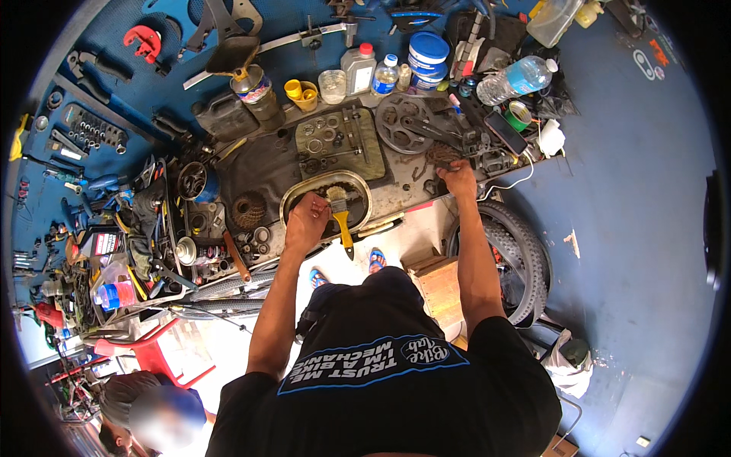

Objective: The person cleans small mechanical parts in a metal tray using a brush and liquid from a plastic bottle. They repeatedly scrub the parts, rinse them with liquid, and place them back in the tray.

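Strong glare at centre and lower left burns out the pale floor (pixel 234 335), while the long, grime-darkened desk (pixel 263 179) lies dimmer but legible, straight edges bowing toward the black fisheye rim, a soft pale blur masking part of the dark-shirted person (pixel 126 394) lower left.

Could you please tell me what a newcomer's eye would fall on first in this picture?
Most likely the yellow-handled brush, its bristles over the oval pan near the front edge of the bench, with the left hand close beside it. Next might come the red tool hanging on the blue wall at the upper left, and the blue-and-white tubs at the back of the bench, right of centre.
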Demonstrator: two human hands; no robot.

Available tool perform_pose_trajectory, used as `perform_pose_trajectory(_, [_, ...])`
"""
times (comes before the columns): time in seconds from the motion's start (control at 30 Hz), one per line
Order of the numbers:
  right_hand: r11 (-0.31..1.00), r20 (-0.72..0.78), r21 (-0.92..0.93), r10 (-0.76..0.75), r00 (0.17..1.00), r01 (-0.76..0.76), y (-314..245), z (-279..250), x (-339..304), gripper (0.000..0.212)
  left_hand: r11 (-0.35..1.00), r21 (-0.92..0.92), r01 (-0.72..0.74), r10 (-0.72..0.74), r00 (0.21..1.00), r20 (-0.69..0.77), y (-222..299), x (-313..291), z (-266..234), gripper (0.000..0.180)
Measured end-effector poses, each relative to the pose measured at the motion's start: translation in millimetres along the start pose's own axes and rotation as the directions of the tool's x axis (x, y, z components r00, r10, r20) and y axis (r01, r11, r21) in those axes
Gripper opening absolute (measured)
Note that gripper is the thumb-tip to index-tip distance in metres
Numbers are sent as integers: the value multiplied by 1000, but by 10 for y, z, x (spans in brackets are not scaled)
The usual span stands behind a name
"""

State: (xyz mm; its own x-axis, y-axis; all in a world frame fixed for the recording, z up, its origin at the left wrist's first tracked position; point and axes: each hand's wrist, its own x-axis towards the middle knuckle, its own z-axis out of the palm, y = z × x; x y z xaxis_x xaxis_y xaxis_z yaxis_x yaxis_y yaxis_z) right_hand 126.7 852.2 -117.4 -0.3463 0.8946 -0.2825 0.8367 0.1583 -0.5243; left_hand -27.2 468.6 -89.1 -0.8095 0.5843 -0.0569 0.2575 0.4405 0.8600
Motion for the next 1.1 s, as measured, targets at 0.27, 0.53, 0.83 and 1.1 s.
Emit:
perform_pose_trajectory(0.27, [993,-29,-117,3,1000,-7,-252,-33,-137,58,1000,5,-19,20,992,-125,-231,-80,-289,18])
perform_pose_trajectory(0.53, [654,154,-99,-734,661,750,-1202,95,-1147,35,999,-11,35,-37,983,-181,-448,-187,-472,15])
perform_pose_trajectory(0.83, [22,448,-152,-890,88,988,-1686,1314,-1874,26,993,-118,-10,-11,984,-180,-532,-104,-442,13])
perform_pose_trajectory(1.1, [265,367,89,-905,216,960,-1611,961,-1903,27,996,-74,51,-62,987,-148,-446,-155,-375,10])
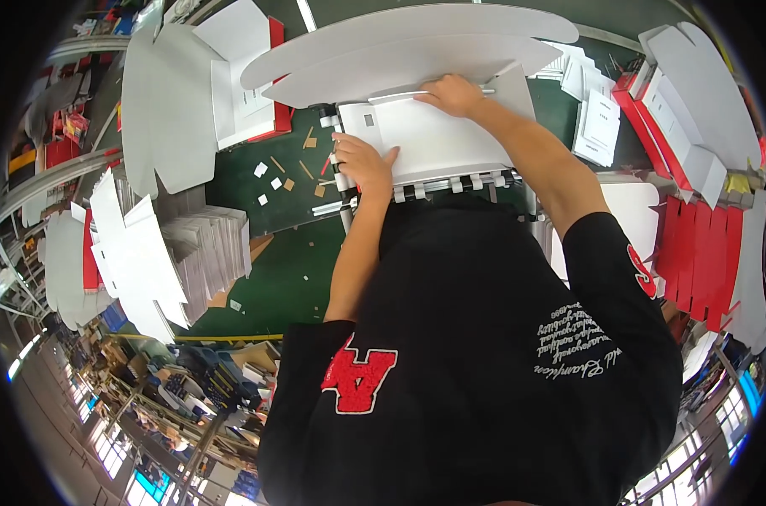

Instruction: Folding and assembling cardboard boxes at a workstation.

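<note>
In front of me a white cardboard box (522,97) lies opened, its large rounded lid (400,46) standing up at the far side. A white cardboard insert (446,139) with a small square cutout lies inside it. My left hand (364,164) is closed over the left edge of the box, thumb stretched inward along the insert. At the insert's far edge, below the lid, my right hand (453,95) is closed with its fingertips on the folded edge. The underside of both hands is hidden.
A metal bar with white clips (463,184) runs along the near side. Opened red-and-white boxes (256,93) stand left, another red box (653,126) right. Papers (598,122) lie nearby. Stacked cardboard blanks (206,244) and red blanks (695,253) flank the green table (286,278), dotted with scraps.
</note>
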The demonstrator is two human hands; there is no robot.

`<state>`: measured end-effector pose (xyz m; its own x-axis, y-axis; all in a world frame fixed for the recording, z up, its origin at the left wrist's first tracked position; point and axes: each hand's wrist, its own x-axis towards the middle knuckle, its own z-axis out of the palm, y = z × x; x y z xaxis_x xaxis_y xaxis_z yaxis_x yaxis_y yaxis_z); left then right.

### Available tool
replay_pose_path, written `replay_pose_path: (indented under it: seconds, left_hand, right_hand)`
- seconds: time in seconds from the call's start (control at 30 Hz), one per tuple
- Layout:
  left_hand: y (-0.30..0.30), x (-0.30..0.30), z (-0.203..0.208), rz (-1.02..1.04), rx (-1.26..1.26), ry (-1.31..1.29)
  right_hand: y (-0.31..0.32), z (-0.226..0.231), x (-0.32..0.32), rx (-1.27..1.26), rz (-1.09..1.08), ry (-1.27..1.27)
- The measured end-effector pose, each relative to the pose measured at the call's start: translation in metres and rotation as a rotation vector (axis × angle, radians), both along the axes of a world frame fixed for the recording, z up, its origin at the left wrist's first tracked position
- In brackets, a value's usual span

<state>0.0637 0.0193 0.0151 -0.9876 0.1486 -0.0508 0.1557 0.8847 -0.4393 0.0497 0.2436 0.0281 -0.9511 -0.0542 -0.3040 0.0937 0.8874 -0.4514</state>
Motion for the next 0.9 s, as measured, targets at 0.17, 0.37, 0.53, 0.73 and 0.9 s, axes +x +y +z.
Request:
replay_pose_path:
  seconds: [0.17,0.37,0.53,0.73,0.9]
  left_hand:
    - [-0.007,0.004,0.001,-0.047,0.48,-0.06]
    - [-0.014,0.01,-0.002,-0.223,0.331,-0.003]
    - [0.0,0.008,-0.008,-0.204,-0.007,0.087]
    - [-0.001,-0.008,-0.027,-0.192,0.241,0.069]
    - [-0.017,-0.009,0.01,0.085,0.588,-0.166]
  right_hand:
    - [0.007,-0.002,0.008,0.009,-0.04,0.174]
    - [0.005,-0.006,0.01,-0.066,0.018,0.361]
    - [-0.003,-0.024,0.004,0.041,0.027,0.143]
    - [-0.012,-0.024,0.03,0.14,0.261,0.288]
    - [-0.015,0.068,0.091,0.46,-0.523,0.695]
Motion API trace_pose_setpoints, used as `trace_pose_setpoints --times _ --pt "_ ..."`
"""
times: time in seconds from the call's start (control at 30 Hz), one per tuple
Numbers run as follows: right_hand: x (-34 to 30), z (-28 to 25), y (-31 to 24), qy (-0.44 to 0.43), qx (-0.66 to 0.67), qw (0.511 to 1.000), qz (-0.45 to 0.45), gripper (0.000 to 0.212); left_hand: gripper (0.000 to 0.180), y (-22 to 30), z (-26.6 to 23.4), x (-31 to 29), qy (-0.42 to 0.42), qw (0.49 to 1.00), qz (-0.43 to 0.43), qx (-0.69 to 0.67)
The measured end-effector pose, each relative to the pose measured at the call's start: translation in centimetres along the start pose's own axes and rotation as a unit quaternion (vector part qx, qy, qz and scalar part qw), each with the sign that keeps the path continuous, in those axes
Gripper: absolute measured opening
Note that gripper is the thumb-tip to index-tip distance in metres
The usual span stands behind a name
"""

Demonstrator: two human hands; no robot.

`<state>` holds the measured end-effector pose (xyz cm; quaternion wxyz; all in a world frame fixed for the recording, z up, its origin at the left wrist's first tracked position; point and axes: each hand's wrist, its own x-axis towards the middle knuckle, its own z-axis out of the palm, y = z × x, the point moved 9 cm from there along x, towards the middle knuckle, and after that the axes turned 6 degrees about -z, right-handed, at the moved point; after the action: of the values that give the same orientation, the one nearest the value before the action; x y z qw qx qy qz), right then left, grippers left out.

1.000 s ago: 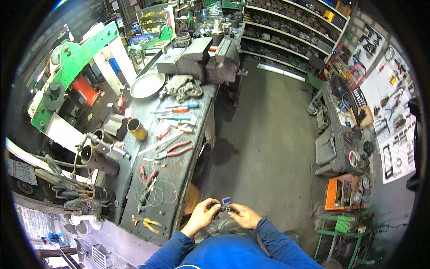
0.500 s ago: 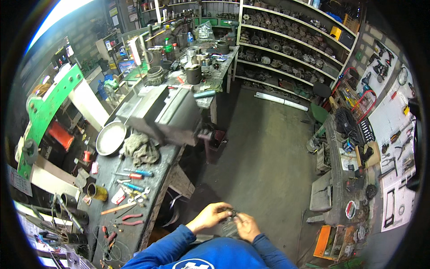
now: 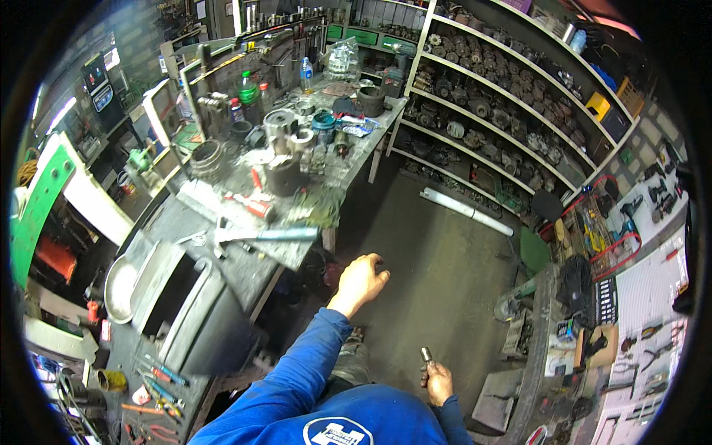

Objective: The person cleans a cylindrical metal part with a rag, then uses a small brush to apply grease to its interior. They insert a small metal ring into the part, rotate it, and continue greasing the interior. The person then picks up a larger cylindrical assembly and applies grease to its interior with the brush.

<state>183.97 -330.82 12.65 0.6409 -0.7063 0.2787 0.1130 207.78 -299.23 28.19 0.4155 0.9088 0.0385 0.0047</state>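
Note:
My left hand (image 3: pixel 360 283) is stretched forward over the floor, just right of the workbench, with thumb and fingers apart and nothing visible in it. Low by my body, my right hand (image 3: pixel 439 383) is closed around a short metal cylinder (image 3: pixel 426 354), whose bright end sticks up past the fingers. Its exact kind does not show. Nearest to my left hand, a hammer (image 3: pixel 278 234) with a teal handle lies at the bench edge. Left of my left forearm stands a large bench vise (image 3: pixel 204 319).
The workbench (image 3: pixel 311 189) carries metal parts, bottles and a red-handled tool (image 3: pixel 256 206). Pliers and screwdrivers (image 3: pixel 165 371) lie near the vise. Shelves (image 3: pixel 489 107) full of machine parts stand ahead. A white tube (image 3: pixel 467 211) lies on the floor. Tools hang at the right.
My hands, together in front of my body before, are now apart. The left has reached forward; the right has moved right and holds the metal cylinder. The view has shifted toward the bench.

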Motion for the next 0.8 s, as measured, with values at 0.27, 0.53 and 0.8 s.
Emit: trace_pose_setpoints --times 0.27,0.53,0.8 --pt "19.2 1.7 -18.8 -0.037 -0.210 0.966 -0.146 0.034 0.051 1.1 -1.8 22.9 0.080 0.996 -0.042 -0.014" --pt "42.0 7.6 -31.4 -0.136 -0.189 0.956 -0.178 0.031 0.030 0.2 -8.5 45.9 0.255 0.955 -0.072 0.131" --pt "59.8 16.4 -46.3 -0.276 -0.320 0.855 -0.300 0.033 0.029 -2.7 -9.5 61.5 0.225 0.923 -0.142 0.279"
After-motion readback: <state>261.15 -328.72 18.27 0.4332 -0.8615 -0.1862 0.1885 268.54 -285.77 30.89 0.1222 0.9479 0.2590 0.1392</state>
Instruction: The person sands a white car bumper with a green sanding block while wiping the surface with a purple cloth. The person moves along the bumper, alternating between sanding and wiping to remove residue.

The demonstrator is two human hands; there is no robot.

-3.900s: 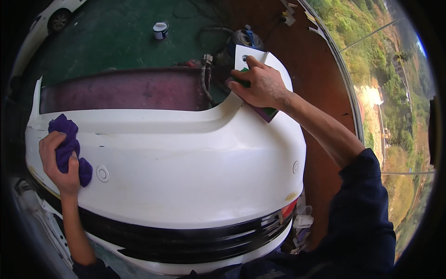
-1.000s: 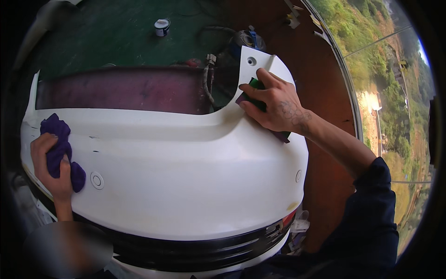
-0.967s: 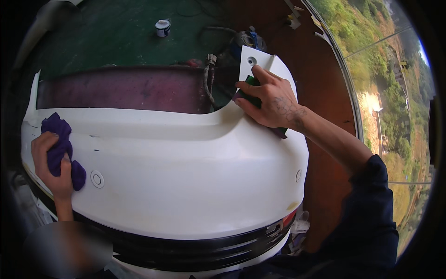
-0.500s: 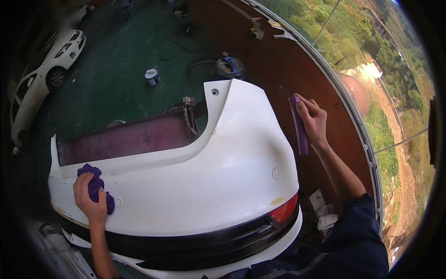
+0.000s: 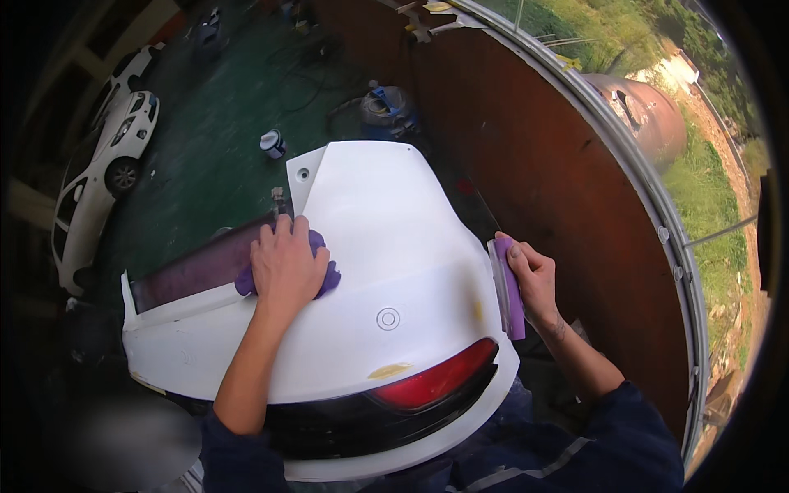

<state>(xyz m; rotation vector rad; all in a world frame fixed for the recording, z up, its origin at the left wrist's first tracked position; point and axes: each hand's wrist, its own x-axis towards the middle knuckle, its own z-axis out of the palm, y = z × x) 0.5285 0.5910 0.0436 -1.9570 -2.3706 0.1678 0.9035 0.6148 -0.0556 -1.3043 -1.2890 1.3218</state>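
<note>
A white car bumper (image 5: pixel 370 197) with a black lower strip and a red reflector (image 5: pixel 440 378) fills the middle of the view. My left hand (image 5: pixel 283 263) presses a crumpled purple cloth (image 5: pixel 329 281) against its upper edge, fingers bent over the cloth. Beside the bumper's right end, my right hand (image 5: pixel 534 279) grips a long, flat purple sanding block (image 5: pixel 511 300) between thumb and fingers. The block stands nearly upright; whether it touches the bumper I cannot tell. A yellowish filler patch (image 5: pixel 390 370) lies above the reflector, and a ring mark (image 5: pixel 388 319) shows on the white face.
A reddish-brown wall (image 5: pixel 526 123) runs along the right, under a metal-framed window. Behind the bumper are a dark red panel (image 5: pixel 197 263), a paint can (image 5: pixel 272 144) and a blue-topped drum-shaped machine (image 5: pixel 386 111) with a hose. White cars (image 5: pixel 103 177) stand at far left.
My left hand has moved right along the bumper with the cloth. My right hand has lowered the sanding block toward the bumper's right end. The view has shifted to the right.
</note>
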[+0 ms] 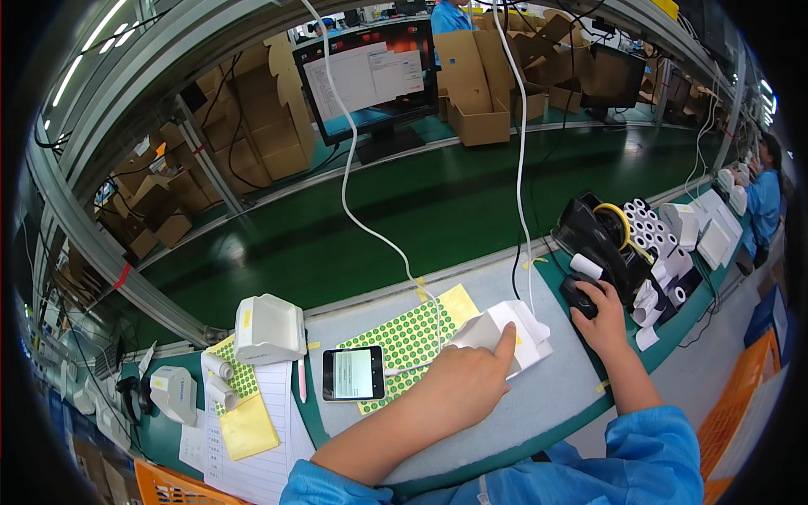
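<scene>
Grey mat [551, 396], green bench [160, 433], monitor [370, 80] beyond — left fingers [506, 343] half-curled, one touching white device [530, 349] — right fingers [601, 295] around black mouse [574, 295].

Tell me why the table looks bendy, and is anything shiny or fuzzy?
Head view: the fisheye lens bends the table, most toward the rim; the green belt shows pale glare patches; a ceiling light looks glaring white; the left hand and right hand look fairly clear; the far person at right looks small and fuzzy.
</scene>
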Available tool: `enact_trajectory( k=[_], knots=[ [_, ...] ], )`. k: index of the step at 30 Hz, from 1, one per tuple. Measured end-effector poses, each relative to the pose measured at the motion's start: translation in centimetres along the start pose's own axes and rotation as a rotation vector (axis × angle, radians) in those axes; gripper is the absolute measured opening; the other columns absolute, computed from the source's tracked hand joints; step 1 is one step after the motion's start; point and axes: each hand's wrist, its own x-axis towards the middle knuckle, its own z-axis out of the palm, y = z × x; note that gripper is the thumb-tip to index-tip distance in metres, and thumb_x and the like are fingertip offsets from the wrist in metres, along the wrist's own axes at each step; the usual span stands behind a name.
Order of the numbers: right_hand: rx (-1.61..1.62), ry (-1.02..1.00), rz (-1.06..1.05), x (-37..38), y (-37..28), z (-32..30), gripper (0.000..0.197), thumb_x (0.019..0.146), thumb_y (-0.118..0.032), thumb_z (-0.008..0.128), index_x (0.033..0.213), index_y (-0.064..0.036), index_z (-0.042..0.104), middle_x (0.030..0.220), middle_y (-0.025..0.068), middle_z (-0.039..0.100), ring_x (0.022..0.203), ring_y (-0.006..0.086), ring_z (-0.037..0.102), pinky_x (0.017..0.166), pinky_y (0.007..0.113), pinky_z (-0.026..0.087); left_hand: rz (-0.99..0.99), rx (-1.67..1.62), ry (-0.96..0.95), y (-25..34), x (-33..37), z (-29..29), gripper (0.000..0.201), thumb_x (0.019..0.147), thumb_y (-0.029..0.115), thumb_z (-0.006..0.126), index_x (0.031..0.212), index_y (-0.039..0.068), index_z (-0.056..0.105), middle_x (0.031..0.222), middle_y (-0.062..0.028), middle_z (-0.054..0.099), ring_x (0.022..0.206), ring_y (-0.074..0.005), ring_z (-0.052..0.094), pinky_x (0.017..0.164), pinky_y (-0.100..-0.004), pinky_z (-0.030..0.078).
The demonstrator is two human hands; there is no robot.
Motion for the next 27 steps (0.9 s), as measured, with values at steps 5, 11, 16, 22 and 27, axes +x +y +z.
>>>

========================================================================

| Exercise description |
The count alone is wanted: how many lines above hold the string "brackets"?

| Your solution |
2